Metagenomics offers access to microbial communities, which are difficult or impossible to study under laboratory conditions [1]. It is on its way to establish itself as a common laboratory method in many contexts [2]. This was possible due to a number of novel sequencing technologies next-generation sequencing technologies, coming up during the last decade and allowing for cheap and quick sequencing of nucleic acids [3]. The lengths of resulting sequence reads range between less than hundred and around thousand nucleotides. Low sequencing coverage, which is typical for the genomes of most of the community members, considerably limits their assembly. The short lengths of single reads and most contigs complicate one of the primary data analysis tasks: the taxonomic classification of metagenomic sequences. Thereby, sequence similarity or sequence composition can be utilized to determine from which organism a particular sequence is derived. However, no single generally accepted method exists. On the contrary, there is a substantial and still growing number of bioinformatics tools for this task [4]. Not always is the latest tool the greatest one, and many tools do not provide optimal classification results in particular cases. For the researcher it is important to choose the analysis tool wisely to prevent poor classification results. For example, if a sequence can't be classified correctly, it is more reasonable that it remains unclassified than if it is wrongly classified. However these choices are often made deliberately, as a rich empirical basis of evidence apart from the researchers own expert knowledge is lacking. To address this problem and facilitate a well-founded tool selection, we propose a computational framework allowing for the evaluation of taxonomic different classification methods in terms of their predictive performance. The framework allows the simulation of defined metagenomic communities, which are then classified by multiple tools.
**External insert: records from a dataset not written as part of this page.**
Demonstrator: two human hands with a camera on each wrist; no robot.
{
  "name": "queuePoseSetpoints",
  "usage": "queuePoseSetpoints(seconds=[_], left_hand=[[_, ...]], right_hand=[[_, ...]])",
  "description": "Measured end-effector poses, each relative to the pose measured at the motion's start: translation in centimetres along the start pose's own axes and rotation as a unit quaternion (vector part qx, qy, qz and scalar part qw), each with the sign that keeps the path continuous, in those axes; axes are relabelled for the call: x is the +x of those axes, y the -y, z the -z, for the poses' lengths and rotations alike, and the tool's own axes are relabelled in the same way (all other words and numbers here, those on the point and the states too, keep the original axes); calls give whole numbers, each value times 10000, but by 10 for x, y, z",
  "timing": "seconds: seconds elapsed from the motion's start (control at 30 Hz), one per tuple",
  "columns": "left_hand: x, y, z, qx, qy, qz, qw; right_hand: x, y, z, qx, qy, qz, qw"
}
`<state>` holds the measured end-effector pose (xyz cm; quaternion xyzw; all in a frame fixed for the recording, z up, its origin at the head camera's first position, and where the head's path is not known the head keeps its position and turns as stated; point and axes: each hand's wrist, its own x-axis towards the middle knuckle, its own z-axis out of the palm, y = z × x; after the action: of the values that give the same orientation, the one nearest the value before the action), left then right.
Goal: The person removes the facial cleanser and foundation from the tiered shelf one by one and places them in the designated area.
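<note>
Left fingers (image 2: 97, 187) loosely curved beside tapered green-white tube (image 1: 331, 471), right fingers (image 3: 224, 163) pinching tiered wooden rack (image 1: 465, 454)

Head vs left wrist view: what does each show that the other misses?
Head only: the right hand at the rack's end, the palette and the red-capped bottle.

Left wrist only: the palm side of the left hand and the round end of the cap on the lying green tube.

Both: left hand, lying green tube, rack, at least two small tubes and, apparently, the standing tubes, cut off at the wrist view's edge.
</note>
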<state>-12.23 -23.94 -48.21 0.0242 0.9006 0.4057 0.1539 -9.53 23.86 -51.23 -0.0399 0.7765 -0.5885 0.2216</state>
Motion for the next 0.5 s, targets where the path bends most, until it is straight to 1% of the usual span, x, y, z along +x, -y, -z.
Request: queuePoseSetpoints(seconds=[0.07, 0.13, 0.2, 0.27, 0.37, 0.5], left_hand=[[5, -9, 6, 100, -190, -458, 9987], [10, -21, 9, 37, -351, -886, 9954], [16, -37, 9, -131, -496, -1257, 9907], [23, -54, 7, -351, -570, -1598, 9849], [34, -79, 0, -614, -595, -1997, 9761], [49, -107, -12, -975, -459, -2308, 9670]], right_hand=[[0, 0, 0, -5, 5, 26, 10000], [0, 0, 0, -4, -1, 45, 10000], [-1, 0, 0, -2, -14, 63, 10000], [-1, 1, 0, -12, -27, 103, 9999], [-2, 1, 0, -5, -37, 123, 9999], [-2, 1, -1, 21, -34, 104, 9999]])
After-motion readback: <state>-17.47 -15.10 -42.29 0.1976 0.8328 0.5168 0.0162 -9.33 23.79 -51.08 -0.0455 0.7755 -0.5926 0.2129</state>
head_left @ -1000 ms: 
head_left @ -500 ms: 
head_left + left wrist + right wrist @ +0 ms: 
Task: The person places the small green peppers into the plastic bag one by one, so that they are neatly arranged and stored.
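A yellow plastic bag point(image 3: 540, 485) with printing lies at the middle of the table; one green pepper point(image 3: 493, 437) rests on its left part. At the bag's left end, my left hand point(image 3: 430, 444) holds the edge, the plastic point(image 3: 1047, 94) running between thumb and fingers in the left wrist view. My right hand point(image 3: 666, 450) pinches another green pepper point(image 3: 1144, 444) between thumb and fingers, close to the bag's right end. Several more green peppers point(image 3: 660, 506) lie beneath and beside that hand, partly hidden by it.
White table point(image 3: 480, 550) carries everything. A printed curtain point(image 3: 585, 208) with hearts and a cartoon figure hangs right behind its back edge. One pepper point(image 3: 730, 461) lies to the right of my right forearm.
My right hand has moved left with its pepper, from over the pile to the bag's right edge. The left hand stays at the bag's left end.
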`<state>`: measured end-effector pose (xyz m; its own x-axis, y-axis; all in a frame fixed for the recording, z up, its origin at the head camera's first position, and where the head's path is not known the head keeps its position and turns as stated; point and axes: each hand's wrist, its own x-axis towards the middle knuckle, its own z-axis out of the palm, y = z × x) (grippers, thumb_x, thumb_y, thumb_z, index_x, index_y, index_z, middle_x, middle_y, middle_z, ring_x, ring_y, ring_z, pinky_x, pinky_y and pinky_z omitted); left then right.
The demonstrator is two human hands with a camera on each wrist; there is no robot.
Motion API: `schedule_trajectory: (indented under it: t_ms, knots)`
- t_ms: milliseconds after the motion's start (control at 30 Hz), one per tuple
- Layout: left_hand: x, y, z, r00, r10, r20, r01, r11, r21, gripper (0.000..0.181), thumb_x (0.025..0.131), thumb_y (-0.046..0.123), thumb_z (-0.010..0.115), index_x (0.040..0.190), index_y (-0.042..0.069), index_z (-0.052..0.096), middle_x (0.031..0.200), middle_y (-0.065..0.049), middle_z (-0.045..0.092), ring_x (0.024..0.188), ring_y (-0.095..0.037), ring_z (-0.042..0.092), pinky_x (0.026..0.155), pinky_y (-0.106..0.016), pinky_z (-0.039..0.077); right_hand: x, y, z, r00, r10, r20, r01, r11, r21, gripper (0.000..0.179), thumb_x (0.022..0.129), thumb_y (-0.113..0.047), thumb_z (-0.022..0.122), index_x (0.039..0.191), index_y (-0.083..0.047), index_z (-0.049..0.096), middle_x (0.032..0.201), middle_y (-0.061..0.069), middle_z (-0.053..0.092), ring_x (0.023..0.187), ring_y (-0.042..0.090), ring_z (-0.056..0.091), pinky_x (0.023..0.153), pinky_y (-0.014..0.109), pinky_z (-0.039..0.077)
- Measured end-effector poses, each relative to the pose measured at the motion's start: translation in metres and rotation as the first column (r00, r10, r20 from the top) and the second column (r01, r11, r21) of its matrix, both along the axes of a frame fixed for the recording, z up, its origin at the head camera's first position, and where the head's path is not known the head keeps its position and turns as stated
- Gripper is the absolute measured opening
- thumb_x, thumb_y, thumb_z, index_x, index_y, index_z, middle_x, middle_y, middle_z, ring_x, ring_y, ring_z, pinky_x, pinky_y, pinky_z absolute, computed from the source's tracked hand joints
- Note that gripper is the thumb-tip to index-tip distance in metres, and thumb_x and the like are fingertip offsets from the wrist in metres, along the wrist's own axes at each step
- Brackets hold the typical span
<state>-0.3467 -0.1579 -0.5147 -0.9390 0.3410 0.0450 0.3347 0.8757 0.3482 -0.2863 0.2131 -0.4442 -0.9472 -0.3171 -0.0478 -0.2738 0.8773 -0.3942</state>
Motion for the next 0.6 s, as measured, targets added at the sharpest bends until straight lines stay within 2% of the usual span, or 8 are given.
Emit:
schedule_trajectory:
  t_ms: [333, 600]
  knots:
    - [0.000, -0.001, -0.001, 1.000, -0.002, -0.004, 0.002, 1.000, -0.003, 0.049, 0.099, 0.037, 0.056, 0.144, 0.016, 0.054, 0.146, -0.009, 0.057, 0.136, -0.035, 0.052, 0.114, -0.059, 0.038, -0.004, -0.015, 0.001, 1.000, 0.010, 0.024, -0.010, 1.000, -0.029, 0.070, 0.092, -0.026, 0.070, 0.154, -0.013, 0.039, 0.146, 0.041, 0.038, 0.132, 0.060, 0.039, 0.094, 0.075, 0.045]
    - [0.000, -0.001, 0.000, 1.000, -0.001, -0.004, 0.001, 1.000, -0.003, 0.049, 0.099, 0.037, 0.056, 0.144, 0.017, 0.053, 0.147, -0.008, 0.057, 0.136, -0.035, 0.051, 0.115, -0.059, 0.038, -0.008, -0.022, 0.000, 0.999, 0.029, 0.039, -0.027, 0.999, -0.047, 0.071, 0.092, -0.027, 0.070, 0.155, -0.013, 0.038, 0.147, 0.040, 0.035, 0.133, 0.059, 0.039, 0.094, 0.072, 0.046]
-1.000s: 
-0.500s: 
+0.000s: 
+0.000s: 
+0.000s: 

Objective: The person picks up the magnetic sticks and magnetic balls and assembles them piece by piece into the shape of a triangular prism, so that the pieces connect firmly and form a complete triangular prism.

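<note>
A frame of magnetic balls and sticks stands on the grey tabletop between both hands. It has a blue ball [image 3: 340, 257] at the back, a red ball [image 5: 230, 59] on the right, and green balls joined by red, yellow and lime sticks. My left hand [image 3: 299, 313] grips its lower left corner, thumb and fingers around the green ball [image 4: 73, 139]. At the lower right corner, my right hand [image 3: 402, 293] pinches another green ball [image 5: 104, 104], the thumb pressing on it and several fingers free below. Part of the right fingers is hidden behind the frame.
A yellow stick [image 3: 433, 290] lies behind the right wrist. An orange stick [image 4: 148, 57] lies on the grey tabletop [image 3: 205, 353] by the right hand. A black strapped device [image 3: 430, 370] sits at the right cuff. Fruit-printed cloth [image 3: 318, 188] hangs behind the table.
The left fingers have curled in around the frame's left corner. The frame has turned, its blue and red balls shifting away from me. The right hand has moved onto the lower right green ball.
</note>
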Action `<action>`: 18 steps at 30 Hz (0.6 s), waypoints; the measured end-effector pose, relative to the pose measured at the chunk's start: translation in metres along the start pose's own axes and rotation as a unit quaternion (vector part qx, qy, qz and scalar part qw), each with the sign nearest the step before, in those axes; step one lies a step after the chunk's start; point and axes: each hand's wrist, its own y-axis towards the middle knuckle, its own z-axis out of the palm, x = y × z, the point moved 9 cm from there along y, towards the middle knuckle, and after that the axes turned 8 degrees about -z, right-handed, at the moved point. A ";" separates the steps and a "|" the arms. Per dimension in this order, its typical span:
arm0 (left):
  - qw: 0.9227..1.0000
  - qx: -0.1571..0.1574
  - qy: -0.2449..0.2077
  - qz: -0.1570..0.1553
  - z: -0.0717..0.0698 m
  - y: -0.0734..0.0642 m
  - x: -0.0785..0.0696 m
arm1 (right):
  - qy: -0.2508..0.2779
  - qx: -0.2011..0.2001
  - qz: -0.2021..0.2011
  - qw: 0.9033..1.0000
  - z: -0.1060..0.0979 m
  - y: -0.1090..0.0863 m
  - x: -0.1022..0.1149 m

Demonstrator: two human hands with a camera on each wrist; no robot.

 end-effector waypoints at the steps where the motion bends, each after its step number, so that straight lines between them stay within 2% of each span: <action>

If possible, the test data are separated from the training data and reference sequence databases, so that the

classification is unbiased. The outcome of this classification step can be evaluated by counting the false and true positives and the false and true negatives and by calculating the sensitivity and selectivity of the single tools. The framework is written in Python. It is modular, allowing for an easy integration of new tools. We are going to present the classification results of several simulated metagenomes, differing with respect to multiple parameters: the taxonomic complexity (number of different species represented), the taxonomic "novelty" (a lack of close relatives in training data or reference databases) of particular organisms, the sequencing technology and the associated read length. Is noteworthy that different tools can deliver substantially differing results on the same dataset. For example, our results show that in case of taxonomic novelty some tools, which may work well otherwise, turn out to be completely unreliable. This is especially true for composition-based classification algorithms. Similarity-based approaches, on the other hand, mostly suffer from incomplete or erroneous databases. While most tools for taxonomic classification are best suited for prokaryotic genomes, we have also investigated the applicability of such tools to eukaryotic genomes, viral genomes and plasmids. A future aim of the study is to test whether an integrative scoring of the results of multiple tools would have the potential to increase the prediction confidence. References [1] P. Hugenholtz et al. (1998) Hugenholtz, P., Goebel, B.M., Pace, N.R., 1998. Impact of Culture-Independent Studies on the Emerging Phylogenetic View of Bacterial Diversity. J Bacteriol 180, 47654774. [2] T. Thomas et al. (2012) Metagenomics - a guide from sampling to data analysis. Microb Inform Exp 2, 3. [3] M. L. Metzker (2010) Sequencing technologies - the next generation. Nat. Rev. Genet. 11, 3146. [4] S. S. Mande et al. (2012) Classification of metagenomic sequences: methods and challenges. Brief. Bioinformatics 13, 669681.